Presidente de CMPC exige a Kast “gestionar y reformar” para salir de la crisis y alcanzar el potencial de Chile
El ambiente político chileno ha entrado en un nuevo ciclo tras las elecciones de fines de 2025, según Bernardo Larraín Matte, presidente de Empresas CMPC y vicepresidente de Colbún. “No hay duda que el concepto del nuevo ciclo político se aplica 100% para lo que se inicia en marzo”, afirmó el empresario, quien abordó en una reciente entrevista el principal desafío del Presidente electo.
Larraín Matte advirtió que el carácter de un “gobierno de emergencia” no debe limitarse a medidas inmediatas, sino que debe abrir espacio a transformaciones de fondo.
“Para mí, el principal desafío que tiene el Presidente electo, y su partido, es que este concepto de gobierno de emergencia conjugue con igual fuerza dos palabras: gestionar y reformar”, sostuvo.
El “círculo” de la disfuncionalidad
Según Larraín, la gestión puede corregir rumbos en plazos acotados, pero su alcance es limitado por “las disfuncionalidades de ciertos marcos regulatorios e institucionales”.
Por ello, insistió en que para alcanzar el potencial del país “hay que meter reformas relevantes”. En su visión, las crisis de seguridad, empleo y salud requieren tanto liderazgo administrativo como cambios regulatorios.
El empresario utilizó una analogía para explicar la necesidad de reformas: “Estamos en un punto A, llegamos a B por la vía de la gestión, y hasta ahí llegamos porque hay una restricción activa, que es ese marco institucional disfuncional.

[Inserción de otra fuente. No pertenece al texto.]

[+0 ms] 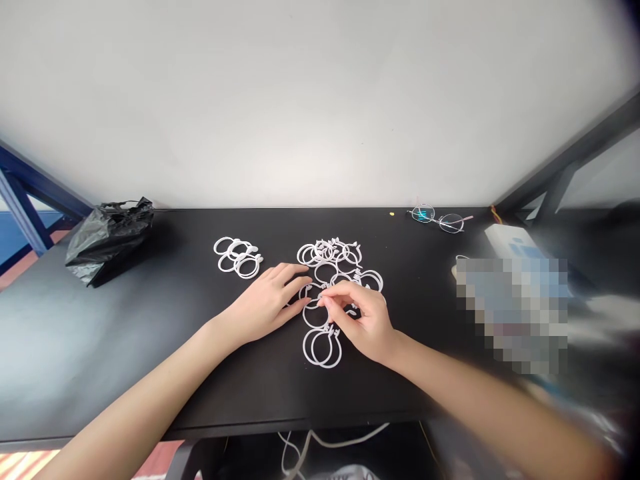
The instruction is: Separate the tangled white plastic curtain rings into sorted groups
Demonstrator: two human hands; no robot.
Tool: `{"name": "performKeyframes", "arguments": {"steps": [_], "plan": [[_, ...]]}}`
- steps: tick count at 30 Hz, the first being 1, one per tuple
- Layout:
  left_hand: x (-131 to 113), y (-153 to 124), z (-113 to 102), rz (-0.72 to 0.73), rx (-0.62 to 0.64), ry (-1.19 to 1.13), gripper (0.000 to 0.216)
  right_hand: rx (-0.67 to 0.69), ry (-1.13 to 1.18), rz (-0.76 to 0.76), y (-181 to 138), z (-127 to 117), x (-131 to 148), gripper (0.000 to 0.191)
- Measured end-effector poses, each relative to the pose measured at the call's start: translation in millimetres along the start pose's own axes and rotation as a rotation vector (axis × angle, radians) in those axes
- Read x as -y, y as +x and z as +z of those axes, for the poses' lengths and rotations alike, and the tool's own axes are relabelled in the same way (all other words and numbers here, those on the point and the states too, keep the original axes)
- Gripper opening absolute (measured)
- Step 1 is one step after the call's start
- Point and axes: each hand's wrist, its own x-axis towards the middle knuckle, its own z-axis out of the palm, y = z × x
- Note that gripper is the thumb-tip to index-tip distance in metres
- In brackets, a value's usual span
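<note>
White plastic rings with small clasp ends, like shower curtain rings, lie in a loose pile [327,250] on the black desk. My left hand [273,297] rests at the left side of the pile, fingers apart and fingertips touching or just beside the rings there. With thumb and forefinger pinched, my right hand [363,317] grips a white ring [316,325] near its clasp; the fingers partly hide it. Two overlapping rings [323,348] lie nearer the desk's front edge. Off to the left is a smaller group of rings [237,257], apart from both hands.
A crumpled black plastic bag [113,237] sits at the desk's left. Eyeglasses [437,219] lie at the back right. A white and blue box [510,240] and blurred items are at the right. White cables [345,443] hang below the front edge.
</note>
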Motion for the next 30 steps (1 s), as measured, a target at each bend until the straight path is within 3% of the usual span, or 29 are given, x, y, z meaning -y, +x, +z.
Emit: {"name": "performKeyframes", "arguments": {"steps": [4, 14, 23, 30], "plan": [[-3.0, 1.0, 2.4, 0.005, 0.048, -0.035, 0.023, -0.003, -0.011, -0.004, 0.4, 1.2, 0.3, 0.008], [-5.0, 2.9, 4.1, 0.051, 0.031, -0.001, 0.020, 0.006, 0.007, -0.002, 0.0, 0.9, -1.2, 0.008], [-0.7, 0.4, 2.0, -0.031, 0.008, 0.067, 0.030, 0.009, 0.008, -0.003, -0.9, 0.6, -1.9, 0.009], [0.0, 0.9, 2.1, -0.050, -0.014, 0.084, 0.027, 0.007, -0.006, -0.007, 0.0, 1.0, -0.4, 0.008]]}}
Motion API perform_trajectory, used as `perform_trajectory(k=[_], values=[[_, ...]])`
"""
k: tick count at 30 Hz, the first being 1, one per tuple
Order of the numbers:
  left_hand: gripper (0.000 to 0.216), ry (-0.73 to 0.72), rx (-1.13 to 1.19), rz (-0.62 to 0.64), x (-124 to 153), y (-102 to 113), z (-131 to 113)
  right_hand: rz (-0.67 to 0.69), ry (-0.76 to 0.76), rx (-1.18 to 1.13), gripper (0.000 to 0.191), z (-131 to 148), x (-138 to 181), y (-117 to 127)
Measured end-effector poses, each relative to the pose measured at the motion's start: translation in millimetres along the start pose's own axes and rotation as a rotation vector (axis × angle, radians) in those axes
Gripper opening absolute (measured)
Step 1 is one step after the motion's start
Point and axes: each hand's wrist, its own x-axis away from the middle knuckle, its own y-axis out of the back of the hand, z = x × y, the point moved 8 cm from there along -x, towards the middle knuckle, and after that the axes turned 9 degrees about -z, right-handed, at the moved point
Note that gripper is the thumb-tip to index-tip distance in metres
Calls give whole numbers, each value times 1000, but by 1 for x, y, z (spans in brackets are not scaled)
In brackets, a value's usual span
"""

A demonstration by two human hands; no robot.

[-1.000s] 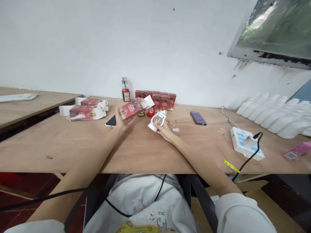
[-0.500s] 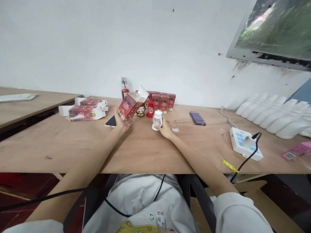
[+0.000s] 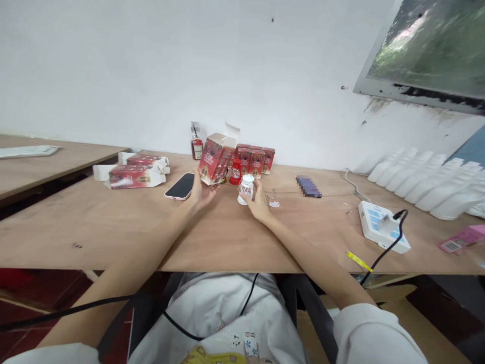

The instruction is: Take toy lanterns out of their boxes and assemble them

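My left hand (image 3: 202, 193) grips a red printed cardboard box (image 3: 212, 157) from below. The box is tilted, and its white top flap stands open. In my right hand (image 3: 258, 201) is a small white lantern (image 3: 247, 188) with a clear middle, fingers wrapped round its right side. Just behind it stands a red lantern (image 3: 235, 172), near several closed red boxes (image 3: 257, 161). Another lantern behind the held box is mostly hidden. Small white pieces (image 3: 274, 204) lie on the table to the right of my right hand.
A phone (image 3: 181, 186) lies beside my left hand. Two open-flapped red boxes (image 3: 131, 176) rest at left; a bottle (image 3: 196, 144) stands by the wall. To the right are a pixelated dark object (image 3: 308, 186), a power strip (image 3: 382, 227) with a black cable, and white plastic pieces (image 3: 435, 182).
My left hand has moved right and turned the box more upright, uncovering more of the phone and hiding the lantern behind. My right hand keeps the white lantern in nearly the same place.
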Motion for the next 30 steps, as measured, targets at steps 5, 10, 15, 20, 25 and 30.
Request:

Para llegar al potencial, hay que caminar y mascar chicle”.
Prioridades de reforma y el caso del litio
Entre las reformas prioritarias que el ejecutivo considera claves, mencionó tres puntos de acción urgente: avanzar en la modernización del Estado, introducir cambios al régimen de empleo público y corregir el Sistema de Evaluación de Impacto Ambiental (SEIA), al que calificó de “disfuncional”.
Además, planteó la necesidad de modificar el sistema político, argumentando que “no hay ninguna reforma que se pueda acometer en el Parlamento de Chile con 20 partidos políticos”.
Larraín también se refirió al sector del litio, criticando que no se haya abierto la cancha en todos los salares. “Ahí tienes un ejemplo de una disfuncionalidad institucional, como es que el litio es el único mineral que no es concesible por la tozudez de seguir con este precepto de que debía desarrollarse con participación mayoritaria de empresas públicas”, señaló.
El negocio forestal y el propósito empresarial
En el plano empresarial, el presidente de CMPC reconoció que la compañía enfrentó un 2025 complejo, marcado por la caída de los precios de la celulosa a mínimos de 25 años. Sin embargo, defendió la inversión de US$4.600 millones en el proyecto Natureza en Brasil, asegurando que “los fundamentals de la industria de la celulosa siguen presentes”.
Asimismo, enfatizó que la industria forestal chilena y brasileña opera con plantaciones certificadas y no toca bosque nativo, lo que considera un motivo de orgullo.
Finalmente, Larraín reflexionó sobre el rol de las empresas: “El propósito empresarial tiene que estar centrado en el cliente. ¿Qué problema le estoy resolviendo? ¿Qué necesidad le estoy satisfaciendo?”. A su juicio, esa centralidad debe tener como consecuencia la rentabilidad para los inversionistas, pues “la empresa no es una entidad filantrópica, tampoco es una franquicia del Estado”.